Work to be completed
Using the records below, give again exactly the lines from the line that contains "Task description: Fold" through the line that contains "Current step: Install", both ends included, and only those.

(Entries taken from a collection)
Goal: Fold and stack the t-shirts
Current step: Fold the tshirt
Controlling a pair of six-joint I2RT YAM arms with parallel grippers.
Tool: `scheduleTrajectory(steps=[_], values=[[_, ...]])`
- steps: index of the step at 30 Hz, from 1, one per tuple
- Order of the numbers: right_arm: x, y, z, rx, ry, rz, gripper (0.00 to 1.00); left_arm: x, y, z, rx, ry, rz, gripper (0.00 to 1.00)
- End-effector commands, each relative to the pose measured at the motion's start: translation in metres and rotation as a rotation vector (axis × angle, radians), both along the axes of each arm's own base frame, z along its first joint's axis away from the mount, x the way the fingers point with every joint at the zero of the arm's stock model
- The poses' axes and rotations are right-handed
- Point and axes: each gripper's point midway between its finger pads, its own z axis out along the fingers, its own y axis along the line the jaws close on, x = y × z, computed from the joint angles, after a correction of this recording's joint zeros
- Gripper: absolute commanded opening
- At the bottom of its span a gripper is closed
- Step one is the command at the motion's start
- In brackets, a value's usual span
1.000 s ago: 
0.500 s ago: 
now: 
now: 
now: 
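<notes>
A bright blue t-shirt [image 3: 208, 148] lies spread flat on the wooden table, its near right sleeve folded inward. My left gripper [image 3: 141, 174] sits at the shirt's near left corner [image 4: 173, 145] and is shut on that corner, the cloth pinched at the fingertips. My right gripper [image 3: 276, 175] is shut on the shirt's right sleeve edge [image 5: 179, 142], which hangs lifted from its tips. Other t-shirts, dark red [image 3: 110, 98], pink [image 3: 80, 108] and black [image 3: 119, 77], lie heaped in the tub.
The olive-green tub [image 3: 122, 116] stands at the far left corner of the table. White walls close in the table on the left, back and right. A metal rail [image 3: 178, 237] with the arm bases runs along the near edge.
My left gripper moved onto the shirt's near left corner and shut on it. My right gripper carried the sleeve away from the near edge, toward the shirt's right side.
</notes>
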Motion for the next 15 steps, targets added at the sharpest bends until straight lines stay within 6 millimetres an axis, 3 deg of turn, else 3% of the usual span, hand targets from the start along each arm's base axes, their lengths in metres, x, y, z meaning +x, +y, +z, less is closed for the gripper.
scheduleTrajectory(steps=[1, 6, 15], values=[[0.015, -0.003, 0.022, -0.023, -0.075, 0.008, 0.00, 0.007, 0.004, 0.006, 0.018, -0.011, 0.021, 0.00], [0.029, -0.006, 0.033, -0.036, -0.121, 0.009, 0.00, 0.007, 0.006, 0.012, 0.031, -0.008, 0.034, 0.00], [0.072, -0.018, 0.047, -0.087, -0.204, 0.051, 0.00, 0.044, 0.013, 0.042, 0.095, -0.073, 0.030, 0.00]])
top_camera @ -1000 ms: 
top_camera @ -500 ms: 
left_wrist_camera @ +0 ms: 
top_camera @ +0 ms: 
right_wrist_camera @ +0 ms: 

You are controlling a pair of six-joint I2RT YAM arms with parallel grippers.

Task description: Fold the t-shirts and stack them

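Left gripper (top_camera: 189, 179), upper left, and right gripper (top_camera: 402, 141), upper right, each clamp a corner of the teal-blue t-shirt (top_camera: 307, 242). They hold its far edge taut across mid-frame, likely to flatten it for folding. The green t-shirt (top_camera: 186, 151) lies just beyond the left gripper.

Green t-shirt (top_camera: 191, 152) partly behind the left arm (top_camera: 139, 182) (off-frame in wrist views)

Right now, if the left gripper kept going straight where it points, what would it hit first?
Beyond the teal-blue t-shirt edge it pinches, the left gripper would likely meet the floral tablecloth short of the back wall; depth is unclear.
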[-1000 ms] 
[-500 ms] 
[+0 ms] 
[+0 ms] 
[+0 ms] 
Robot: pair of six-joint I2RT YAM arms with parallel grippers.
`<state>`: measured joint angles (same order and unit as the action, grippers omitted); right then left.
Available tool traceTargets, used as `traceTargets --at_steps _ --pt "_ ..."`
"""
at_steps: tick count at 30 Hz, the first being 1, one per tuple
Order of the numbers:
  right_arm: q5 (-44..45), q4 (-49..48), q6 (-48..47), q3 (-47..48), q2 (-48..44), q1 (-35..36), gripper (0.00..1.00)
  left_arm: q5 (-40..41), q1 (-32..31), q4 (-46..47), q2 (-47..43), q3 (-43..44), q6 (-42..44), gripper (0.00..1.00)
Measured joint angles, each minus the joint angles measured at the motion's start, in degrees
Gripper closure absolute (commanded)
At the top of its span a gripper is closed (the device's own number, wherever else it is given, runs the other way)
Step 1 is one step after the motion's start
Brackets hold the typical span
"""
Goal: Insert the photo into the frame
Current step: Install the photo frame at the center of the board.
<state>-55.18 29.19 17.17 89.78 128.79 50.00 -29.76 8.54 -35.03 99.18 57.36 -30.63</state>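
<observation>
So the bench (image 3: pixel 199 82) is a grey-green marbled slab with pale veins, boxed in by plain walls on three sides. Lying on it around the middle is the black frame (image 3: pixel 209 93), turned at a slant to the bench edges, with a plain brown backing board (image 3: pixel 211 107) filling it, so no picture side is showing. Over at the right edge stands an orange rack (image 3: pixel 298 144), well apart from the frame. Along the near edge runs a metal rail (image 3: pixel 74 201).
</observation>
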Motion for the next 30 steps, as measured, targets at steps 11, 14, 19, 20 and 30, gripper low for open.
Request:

Completed exercise
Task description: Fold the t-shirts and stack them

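Left gripper (top_camera: 189, 179), upper left, and right gripper (top_camera: 402, 141), upper right, each clamp a corner of the teal-blue t-shirt (top_camera: 307, 242). They hold its far edge taut across mid-frame, likely to flatten it for folding. The green t-shirt (top_camera: 186, 151) lies just beyond the left gripper.

Green t-shirt (top_camera: 191, 152) partly behind the left arm (top_camera: 139, 182) (off-frame in wrist views)

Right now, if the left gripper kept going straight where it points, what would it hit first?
Beyond the teal-blue t-shirt edge it pinches, the left gripper would likely meet the floral tablecloth short of the back wall; depth is unclear.
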[-1000 ms] 
[-500 ms] 
[+0 ms] 
[+0 ms] 
[+0 ms] 
Robot: pair of six-joint I2RT YAM arms with parallel grippers.
`<state>`: measured joint angles (same order and unit as the action, grippers omitted); right then left.
Available tool traceTargets, used as `traceTargets --at_steps _ --pt "_ ..."`
"""
at_steps: tick count at 30 Hz, the first being 1, one per tuple
Order of the numbers:
  right_arm: q5 (-44..45), q4 (-49..48), q6 (-48..47), q3 (-47..48), q2 (-48..44), q1 (-35..36), gripper (0.00..1.00)
  left_arm: q5 (-40..41), q1 (-32..31), q4 (-46..47), q2 (-47..43), q3 (-43..44), q6 (-42..44), gripper (0.00..1.00)
Measured joint angles, each minus the joint angles measured at the motion's start, in degrees
Gripper closure absolute (commanded)
At the top of its span a gripper is closed (the device's own number, wherever else it is given, runs the other way)
Step 1 is one step after the motion's start
Brackets hold the typical span
"""
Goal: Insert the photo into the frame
Current step: Install the photo frame at the center of the board.

Now the answer is complete.